▶ Information shown:
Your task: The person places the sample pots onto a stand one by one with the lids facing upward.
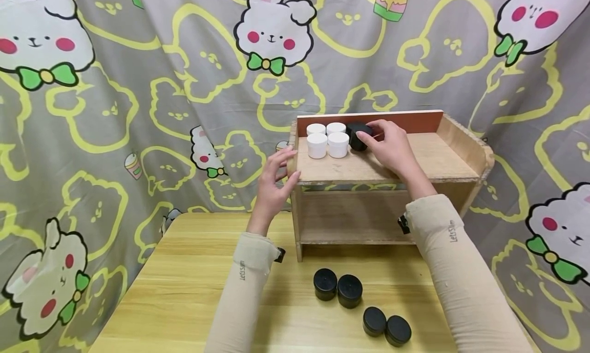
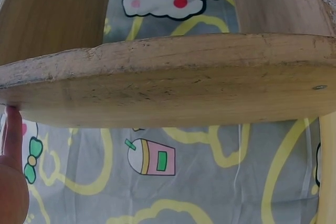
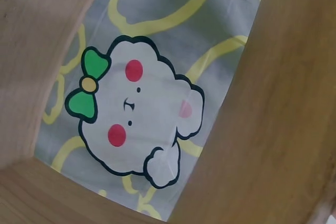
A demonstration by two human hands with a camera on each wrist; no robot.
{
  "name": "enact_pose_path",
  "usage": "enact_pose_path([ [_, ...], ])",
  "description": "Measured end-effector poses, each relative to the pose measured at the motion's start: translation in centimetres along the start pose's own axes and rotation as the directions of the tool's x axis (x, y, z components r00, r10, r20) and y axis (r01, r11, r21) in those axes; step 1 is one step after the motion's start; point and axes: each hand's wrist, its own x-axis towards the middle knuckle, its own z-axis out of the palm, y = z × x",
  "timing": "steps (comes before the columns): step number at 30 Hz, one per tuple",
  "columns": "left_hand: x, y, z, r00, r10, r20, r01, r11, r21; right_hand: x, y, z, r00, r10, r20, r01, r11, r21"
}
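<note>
My right hand (image 1: pixel 391 147) grips a black round jar (image 1: pixel 358 137) on the top board of a small wooden shelf (image 1: pixel 438 153). Part of the jar is hidden behind the fingers. Just left of it stand several white round jars, among them a front white jar (image 1: pixel 317 146) and its neighbour, another white jar (image 1: pixel 338 145). At the shelf's left end, my left hand (image 1: pixel 273 181) rests on the side panel with spread, relaxed fingers. The left wrist view shows one digit (image 2: pixel 12 135) touching that panel (image 2: pixel 173 85). Neither the right hand nor the jars appear in the right wrist view.
On the wooden table (image 1: pixel 193 271) before the shelf stand two pairs of black jars, including a left black jar (image 1: pixel 324 284) and a nearer black jar (image 1: pixel 398 331). A lower board (image 1: pixel 355 217) lies under the top one. A patterned curtain (image 1: pixel 138 86) hangs behind.
</note>
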Motion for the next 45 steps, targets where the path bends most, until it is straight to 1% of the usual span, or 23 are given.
enact_pose_path([
  [5, 0.02, 0.08, -0.01, 1.0, 0.004, -0.001, -0.004, 1.0, 0.0, -0.1, 0.21, 0.1, 1.0, -0.012, -0.017, 0.012, 1.0, 0.0],
  [11, 0.21, 0.12, -0.18, 1.0, 0.021, -0.006, -0.021, 1.0, -0.009, 0.0, 0.04, 0.09, 0.999, -0.037, -0.017, 0.037, 0.999, -0.014],
  [20, -0.04, 0.24, -0.34, 1.0, -0.01, 0.004, 0.01, 1.0, 0.004, -0.16, 0.1, 0.4, 1.0, -0.015, 0.001, 0.015, 1.0, -0.022],
  [28, -0.11, 0.09, 0.04, 1.0, -0.006, 0.014, 0.005, 1.0, 0.006, -0.47, 0.59, 0.3, 1.0, -0.004, -0.02, 0.003, 1.0, -0.028],
  [32, -0.29, 0.12, 0.21, 1.0, -0.015, 0.018, 0.015, 1.0, 0.003, -0.73, 0.75, 0.28, 1.0, 0.009, -0.03, -0.01, 1.0, -0.026],
  [38, -0.38, 0.2, 0.0, 0.999, -0.026, 0.02, 0.026, 1.0, 0.005, -0.64, 0.9, 0.53, 0.999, 0.017, -0.048, -0.018, 1.0, -0.011],
  [45, -0.19, 0.31, -0.14, 1.0, -0.023, 0.02, 0.023, 1.0, 0.015, -0.52, 0.76, 0.48, 0.999, 0.013, -0.029, -0.014, 1.0, -0.022],
])
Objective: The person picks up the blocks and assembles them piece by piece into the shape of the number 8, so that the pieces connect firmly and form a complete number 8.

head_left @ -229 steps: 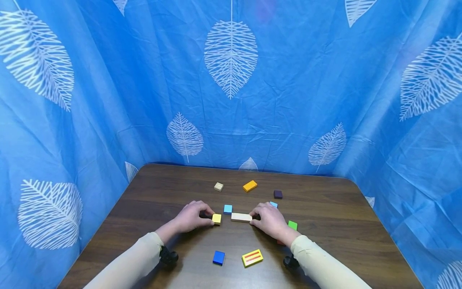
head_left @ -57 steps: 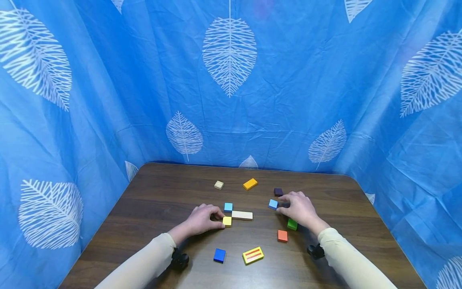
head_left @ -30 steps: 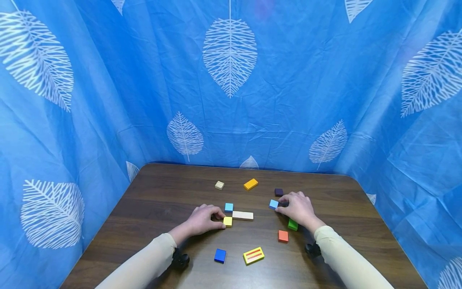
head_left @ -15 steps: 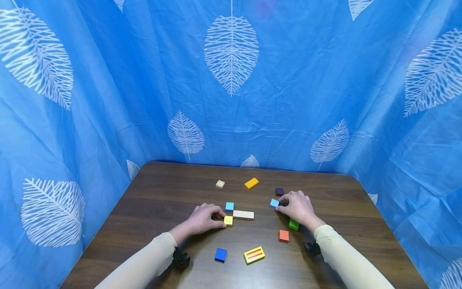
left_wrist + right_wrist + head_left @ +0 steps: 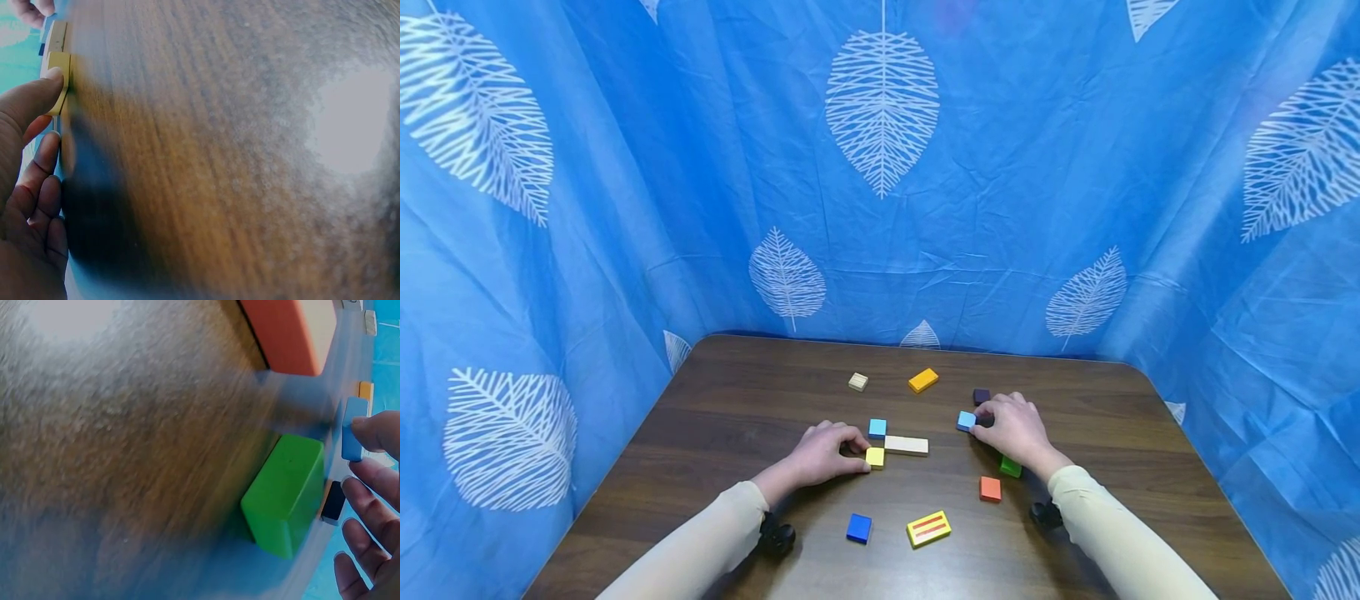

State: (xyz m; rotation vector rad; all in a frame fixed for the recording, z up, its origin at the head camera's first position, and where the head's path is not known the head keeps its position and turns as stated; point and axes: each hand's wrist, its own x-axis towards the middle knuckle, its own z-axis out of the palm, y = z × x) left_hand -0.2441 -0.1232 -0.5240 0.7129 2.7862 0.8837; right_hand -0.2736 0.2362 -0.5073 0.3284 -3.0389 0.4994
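Note:
My left hand (image 5: pixel 822 456) pinches a small yellow block (image 5: pixel 875 458) between thumb and fingers. In the left wrist view the thumb lies on the side of the yellow block (image 5: pixel 58 61). That block sits at the left end of a long white block (image 5: pixel 906 446), with a light blue block (image 5: pixel 877 428) just behind the two. Farther right, my right hand (image 5: pixel 1015 427) pinches another blue block (image 5: pixel 966 421) by its right side. The right wrist view shows the thumb on this blue block (image 5: pixel 351 449), the other fingers spread loosely below.
A dark block (image 5: pixel 981 397) stands behind the right fingers, and a green block (image 5: pixel 1011 467) lies partly under that wrist. Nearer are a red block (image 5: pixel 990 489), a yellow striped block (image 5: pixel 928 529) and a dark blue block (image 5: pixel 859 528). An orange block (image 5: pixel 923 381) and a cream block (image 5: pixel 858 382) lie at the back.
The left hand has brought the yellow block rightward to the white block. The right hand has let go of the white block, taken the blue block and just shifted it slightly left.

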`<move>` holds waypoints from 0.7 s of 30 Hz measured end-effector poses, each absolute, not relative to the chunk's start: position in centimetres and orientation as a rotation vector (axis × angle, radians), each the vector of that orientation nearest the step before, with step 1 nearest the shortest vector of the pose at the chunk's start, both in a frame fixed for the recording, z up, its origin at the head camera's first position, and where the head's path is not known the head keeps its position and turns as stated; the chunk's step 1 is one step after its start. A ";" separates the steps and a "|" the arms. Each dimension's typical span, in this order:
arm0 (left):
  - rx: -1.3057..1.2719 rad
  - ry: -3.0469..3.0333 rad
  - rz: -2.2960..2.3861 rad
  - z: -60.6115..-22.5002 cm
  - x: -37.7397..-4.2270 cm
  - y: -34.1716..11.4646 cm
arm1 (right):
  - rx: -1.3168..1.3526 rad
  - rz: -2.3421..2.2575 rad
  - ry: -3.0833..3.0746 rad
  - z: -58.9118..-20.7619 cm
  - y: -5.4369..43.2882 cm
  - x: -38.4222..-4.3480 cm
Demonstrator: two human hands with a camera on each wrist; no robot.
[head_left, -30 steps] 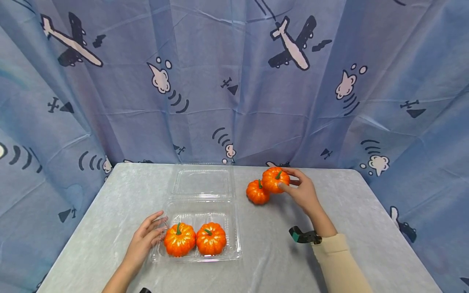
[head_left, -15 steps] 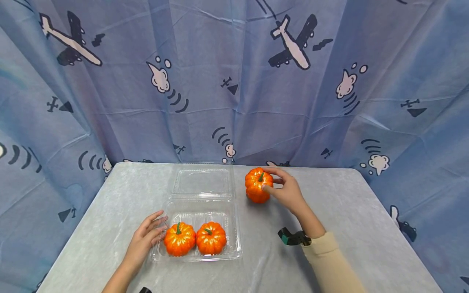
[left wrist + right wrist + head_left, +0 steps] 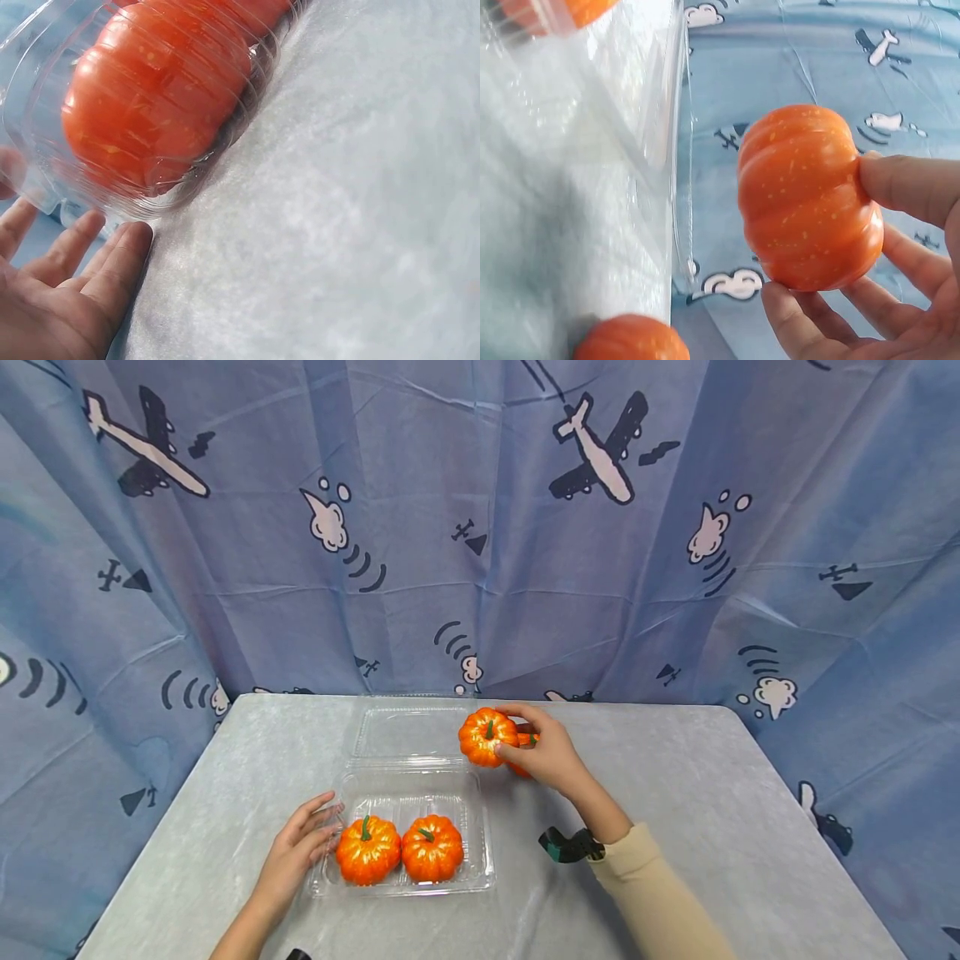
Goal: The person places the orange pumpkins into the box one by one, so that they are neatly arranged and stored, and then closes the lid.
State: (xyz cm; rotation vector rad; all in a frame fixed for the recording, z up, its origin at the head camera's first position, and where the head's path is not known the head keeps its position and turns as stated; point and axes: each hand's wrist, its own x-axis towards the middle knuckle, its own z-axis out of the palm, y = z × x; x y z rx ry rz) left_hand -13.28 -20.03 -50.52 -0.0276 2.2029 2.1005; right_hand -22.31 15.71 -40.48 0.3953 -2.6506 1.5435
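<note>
One handheld pumpkin point(image 3: 483, 739), two pumpkins point(image 3: 367, 852) in clear container point(image 3: 408, 783), airplane-print curtain point(image 3: 420, 581)

Pumpkins point(image 3: 480, 753) orange, stems point(image 3: 365, 829) green; curtain point(image 3: 540, 618) blue, plane-printed; tabletop point(image 3: 705, 810) mottled pale grey

Pumpkin point(image 3: 520, 770) behind right hand point(image 3: 546, 753) partly hidden, sleeve point(image 3: 660, 893) cut off

A blue-violet curtain point(image 3: 540, 577), creased and folded, hangs behind and at both sides of a pale grey, faintly mottled bench point(image 3: 720, 802) with rounded far corners. Near the curtain's top are two dark-winged cartoon planes point(image 3: 600, 456), one left, one right; around them are printed white cloud puffs point(image 3: 328, 524), curved dark strokes point(image 3: 363, 568) and small crosses.
</note>
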 end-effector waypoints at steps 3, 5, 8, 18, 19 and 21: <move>-0.026 2.205 2.102 -50.5 -13.3 -20.0 | 0.432 1.551 -2.659 -40.4 14.7 -22.3; -0.025 2.205 2.104 -50.5 -13.2 -20.0 | 0.453 1.557 -2.668 -40.3 14.0 -22.3; -0.026 2.203 2.100 -50.5 -13.2 -20.0 | 0.481 1.549 -2.688 -39.9 13.0 -22.3; -0.036 2.201 2.085 -50.5 -13.3 -20.1 | 0.600 1.516 -2.737 -39.6 10.1 -22.6; -0.037 2.201 2.084 -50.5 -13.3 -20.1 | 0.617 1.501 -2.745 -39.6 9.9 -22.6; -0.038 2.200 2.086 -50.6 -13.4 -20.1 | 0.651 1.471 -2.759 -39.7 9.4 -22.7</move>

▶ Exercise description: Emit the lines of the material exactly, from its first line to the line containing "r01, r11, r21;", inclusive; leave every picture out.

▶ Response to the exercise:
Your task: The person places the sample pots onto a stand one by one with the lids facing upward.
A demonstration by two human hands with a camera on each wrist; no robot.
{
  "name": "enact_pose_path",
  "usage": "enact_pose_path([ [_, ...], ])",
  "description": "Measured end-effector poses, each relative to the pose measured at the motion's start: translation in centimetres along the start pose's own axes and rotation as the directions of the tool's x axis (x, y, z components r00, r10, r20) and y axis (r01, r11, r21) in those axes; step 1 is one step after the motion's start; point and axes: each hand's wrist, its own x-axis towards the middle knuckle, its own z-axis out of the palm, y = z × x",
  "timing": "steps (comes before the columns): step number at 30 Hz, one per tuple",
  "columns": "left_hand: x, y, z, r00, r10, r20, r01, r11, r21; right_hand: x, y, z, r00, r10, r20, r01, r11, r21"

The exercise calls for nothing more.